TASK GOAL - What you produce should be an exact transcription of the data, minus any pictures.

DATA PROVIDED -
= = = =
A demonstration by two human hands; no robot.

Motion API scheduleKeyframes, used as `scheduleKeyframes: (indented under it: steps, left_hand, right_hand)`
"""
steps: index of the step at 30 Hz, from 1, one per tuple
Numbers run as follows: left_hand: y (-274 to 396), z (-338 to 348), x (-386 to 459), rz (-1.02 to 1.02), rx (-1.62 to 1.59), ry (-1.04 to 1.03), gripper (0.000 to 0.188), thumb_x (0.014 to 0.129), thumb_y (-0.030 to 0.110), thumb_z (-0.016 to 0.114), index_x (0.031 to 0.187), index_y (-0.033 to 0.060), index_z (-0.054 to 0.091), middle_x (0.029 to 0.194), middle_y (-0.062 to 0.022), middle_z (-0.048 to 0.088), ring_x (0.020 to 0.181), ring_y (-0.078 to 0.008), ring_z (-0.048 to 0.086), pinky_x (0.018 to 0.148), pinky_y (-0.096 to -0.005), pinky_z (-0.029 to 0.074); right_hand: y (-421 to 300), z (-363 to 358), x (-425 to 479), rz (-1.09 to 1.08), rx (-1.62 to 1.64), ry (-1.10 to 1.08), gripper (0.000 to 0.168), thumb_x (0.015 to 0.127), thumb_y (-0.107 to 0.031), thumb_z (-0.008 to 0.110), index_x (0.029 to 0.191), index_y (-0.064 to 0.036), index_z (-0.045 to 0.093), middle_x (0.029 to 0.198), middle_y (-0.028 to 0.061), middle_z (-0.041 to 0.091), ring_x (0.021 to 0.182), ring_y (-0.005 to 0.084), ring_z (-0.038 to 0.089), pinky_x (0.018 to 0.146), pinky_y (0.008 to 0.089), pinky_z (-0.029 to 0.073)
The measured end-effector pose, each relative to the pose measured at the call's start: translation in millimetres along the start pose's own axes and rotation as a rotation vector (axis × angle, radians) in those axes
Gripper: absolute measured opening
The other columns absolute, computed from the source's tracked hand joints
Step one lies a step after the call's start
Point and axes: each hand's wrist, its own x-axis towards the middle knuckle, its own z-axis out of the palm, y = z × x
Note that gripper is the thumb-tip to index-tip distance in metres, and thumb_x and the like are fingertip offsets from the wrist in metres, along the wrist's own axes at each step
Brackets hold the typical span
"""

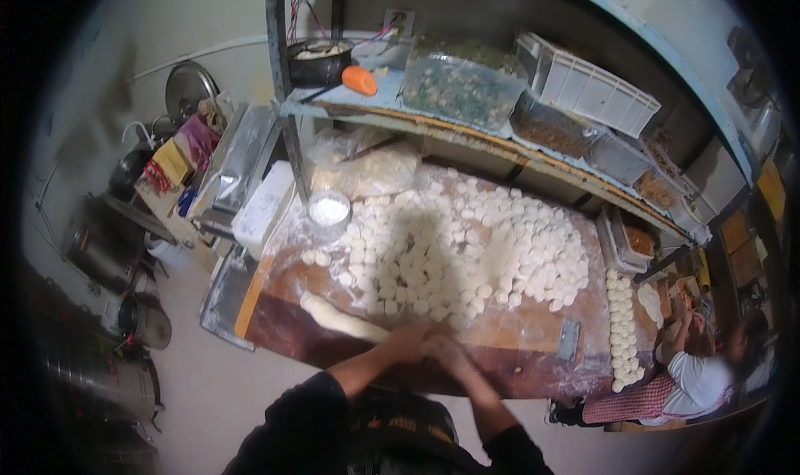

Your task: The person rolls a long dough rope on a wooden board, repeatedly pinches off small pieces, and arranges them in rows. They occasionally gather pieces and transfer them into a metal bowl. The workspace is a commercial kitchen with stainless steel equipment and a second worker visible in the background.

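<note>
A long rope of pale dough point(340, 320) lies near the front edge of the floured wooden table point(506, 369). My left hand point(407, 342) is closed around its right end, which the fingers cover. Close against it is my right hand point(445, 354), with fingers bent; blur hides whether it holds dough. Beyond both hands, many small dough pieces point(415, 269) dusted with flour spread over the table, partly in my shadow. A few more dough pieces point(317, 258) sit apart at the left. To the right lies a metal dough scraper point(567, 340).
A tub of flour point(329, 212) stands at the back left. Above the table's back runs a shelf point(381, 114) with filling containers point(462, 90) and a white basket point(597, 90). At the right, rows of shaped dough point(622, 331) lie near a co-worker point(694, 381).
</note>
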Motion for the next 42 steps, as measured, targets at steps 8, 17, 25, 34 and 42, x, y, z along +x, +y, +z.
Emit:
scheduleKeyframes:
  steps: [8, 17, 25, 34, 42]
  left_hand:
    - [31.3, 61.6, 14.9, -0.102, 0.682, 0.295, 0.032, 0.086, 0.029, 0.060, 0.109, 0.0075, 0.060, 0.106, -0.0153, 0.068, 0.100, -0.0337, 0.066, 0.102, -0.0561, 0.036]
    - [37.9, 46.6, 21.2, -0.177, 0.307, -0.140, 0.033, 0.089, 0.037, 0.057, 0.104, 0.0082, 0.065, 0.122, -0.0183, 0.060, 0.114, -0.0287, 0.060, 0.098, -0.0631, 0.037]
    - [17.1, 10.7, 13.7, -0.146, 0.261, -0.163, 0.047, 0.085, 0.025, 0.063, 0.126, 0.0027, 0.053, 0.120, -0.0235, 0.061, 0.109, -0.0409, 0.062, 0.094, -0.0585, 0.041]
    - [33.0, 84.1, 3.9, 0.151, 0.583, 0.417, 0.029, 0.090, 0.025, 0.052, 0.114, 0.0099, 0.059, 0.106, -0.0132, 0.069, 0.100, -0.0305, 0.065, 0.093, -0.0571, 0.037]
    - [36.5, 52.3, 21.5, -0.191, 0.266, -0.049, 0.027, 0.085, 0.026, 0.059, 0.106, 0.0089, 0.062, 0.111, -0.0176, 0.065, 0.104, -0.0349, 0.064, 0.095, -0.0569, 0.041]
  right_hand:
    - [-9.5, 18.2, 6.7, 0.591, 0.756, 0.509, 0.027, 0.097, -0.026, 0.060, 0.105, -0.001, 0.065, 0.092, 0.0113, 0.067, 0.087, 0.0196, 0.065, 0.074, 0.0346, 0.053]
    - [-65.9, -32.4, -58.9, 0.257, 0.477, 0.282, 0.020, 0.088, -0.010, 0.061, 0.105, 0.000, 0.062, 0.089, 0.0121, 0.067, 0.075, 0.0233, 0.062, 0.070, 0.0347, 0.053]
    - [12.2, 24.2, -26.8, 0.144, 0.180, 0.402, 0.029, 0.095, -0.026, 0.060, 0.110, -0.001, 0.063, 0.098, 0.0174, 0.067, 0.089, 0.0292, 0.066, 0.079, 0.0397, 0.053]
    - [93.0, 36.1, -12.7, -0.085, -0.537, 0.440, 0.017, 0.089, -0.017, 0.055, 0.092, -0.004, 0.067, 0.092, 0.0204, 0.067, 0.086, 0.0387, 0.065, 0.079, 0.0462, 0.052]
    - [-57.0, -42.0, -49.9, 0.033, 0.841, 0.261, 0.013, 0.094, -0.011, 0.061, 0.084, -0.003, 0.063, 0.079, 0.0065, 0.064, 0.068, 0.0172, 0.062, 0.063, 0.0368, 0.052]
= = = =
WRITTEN SOLUTION -
A demonstration by two human hands; no robot.

Motion API scheduleKeyframes, used as `scheduleKeyframes: (indented under it: steps, left_hand, right_hand)`
"""
steps: index of the step at 30 Hz, from 1, one per tuple
Numbers run as follows: left_hand: y (-274 to 396), z (-338 to 348), x (-386 to 459), rz (-1.02 to 1.02), rx (-1.62 to 1.59), ry (-1.04 to 1.03), gripper (0.000 to 0.188), thumb_x (0.014 to 0.129), thumb_y (-0.030 to 0.110), thumb_z (-0.016 to 0.114), index_x (0.031 to 0.187), index_y (-0.033 to 0.060), index_z (-0.054 to 0.091), middle_x (0.029 to 0.194), middle_y (-0.062 to 0.022), middle_z (-0.048 to 0.088), ring_x (0.020 to 0.181), ring_y (-0.078 to 0.008), ring_z (-0.048 to 0.086), pinky_x (0.018 to 0.148), pinky_y (-0.096 to -0.005), pinky_z (-0.029 to 0.074); right_hand: y (-421 to 300), z (-363 to 358), x (-425 to 479), rz (-1.09 to 1.08), rx (-1.62 to 1.64), ry (-1.10 to 1.08), gripper (0.000 to 0.168), thumb_x (0.015 to 0.127), thumb_y (-0.107 to 0.031), thumb_z (-0.008 to 0.110), index_x (0.029 to 0.191), index_y (-0.064 to 0.036), index_z (-0.045 to 0.093), middle_x (0.029 to 0.198), middle_y (-0.028 to 0.061), middle_z (-0.041 to 0.091), ring_x (0.021 to 0.182), ring_y (-0.005 to 0.084), ring_z (-0.038 to 0.089), pinky_x (0.018 to 0.146), pinky_y (0.008 to 0.089), pinky_z (-0.029 to 0.073)
The measured end-effector pose, each relative to the pose measured at the call's start: translation in millimetres along the start pose's own axes and rotation as a rotation vector (axis × angle, radians) in those axes
Gripper: absolute measured opening
The other columns absolute, computed from the source's tracked hand joints
Step one lies a step after the call's start
Point and axes: each hand's wrist, its own x-axis towards the middle knuckle, its own z-axis out of the palm, y = z × x
Note that gripper is the thumb-tip to index-tip distance in metres, and thumb_x and the like are fingertip offsets from the wrist in metres, along the wrist's own axes at each step
Brackets hold the typical span
"""


Your task: The person rolls a long dough rope on a wooden board, repeatedly pinches off small pieces, and arranges them in rows. They occasionally gather pieces and transfer them into a metal bowl. The workspace is a commercial kitchen with stainless steel equipment and a second worker visible in the background.

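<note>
A long rope of pale dough point(340, 320) lies near the front edge of the floured wooden table point(506, 369). My left hand point(407, 342) is closed around its right end, which the fingers cover. Close against it is my right hand point(445, 354), with fingers bent; blur hides whether it holds dough. Beyond both hands, many small dough pieces point(415, 269) dusted with flour spread over the table, partly in my shadow. A few more dough pieces point(317, 258) sit apart at the left. To the right lies a metal dough scraper point(567, 340).
A tub of flour point(329, 212) stands at the back left. Above the table's back runs a shelf point(381, 114) with filling containers point(462, 90) and a white basket point(597, 90). At the right, rows of shaped dough point(622, 331) lie near a co-worker point(694, 381).
</note>
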Motion for the next 42 steps, as measured, targets at steps 8, 17, 25, 34 and 42, x, y, z along +x, +y, +z.
Emit:
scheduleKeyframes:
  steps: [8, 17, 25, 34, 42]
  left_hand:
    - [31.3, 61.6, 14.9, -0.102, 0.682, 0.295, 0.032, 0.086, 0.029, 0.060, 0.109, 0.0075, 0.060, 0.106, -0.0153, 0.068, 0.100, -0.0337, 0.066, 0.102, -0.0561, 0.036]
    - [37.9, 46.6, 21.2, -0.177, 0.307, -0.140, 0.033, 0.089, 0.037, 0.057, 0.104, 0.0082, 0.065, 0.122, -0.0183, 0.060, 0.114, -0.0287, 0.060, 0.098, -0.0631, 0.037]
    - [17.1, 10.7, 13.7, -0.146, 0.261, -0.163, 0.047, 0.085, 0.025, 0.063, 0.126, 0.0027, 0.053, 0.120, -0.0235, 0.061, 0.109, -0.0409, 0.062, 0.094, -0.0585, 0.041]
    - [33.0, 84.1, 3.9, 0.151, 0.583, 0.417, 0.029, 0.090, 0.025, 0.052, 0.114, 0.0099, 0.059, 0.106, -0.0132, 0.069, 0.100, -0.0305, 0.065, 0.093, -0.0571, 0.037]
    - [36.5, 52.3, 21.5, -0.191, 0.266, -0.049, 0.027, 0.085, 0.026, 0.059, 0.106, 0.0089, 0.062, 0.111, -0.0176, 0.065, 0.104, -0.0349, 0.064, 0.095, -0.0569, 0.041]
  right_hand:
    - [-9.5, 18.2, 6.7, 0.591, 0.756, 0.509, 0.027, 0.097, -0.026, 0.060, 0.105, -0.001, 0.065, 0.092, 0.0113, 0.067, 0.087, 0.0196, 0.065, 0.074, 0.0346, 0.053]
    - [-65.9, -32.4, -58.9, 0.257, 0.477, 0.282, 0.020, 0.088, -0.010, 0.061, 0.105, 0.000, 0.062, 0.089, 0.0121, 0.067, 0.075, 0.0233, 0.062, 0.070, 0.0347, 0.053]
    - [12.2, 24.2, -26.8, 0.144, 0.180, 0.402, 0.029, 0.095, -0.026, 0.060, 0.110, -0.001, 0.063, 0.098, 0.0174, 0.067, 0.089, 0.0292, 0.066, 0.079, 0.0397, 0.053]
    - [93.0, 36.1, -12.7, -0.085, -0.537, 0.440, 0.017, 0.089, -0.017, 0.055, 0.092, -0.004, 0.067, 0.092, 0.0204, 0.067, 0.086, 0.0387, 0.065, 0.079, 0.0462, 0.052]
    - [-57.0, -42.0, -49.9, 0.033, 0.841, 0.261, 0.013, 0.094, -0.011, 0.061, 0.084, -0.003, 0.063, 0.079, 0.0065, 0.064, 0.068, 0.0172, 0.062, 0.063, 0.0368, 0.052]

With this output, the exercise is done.